The prophet Jonah, who is famous for running away from the Lord’s plans, became angry at God and also sulked after he finally obeyed God’s will. God chastised Jonah for his anger (The Lord answered, “What right do you have to be angry?” Jonah 4:4) yet at the same time, he gave Jonah a plant whose shade he can sit under while he was sulking (haha). I can imagine God calmly telling Jonah, “Eto, halaman para komportable ka pa rin habang galit na galit ka sa Akin. Hiyang-hiya Ako sayo, eh.” 😝 See, God is understanding and His love and mercy endless, and no amount of our anger will separate Him from us.

I once became very angry with the Lord for something I sensed He was calling me to do. I couldn’t believe He would call me to a difficult, painful situation as part of His plans and purposes for me.
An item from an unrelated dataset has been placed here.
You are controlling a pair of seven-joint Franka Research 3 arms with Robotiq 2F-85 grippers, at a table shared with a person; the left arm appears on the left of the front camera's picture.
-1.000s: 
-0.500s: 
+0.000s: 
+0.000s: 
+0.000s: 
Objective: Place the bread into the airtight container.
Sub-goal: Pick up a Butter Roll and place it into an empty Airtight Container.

I was sooo mad that I cursed and yelled profanities at him in the privacy of my car while in traffic, fuming with anger (at the same time, I was wondering if the tricycle drivers and passersby can hear my shouting from inside the car). It was the most mad I had been at God so far. All he told me in response was that I was a brat (I got the word “brat” thrice in a span of 24 hours– in a devotional about praying bratty prayers, on a “Big Brat Burgers” signboard I saw just as I was thinking about my anger, and in a religious article I was reading about how we tend to be spoiled brats even while knowing how good God is. That’s how I knew it was a message from the Lord– multiple confirmations from various sources). But after it came the assurance He spoke in my heart– that He loves me still, despite me being a brat. Slowly my anger melted away, and by His grace, I surrendered to his will and continued to be faithful to him despite myself. I was too far in with my relationship with Him that I knew his loving goodness is too good for me to separate myself from (Important to note: I did ask forgiveness from the Lord and went to confession after that incident, for I recognized the intensity of my anger and me cursing God as sin). He has sent me many graces and blessings inspite of my shortcomings with him and I am continuously humbled.

And my other bouts of tampo with the Lord? Most of the time, I find that God works slowly 😑 His timing is not ours. Sometimes it took years before I had answers as to why He allowed less-than-ideal situations to happen, for my good and His purpose. But when the whys were revealed to me (with the passage of time, wisdom, and the right understanding He had developed in me in the waiting), everything just clicked and made sense.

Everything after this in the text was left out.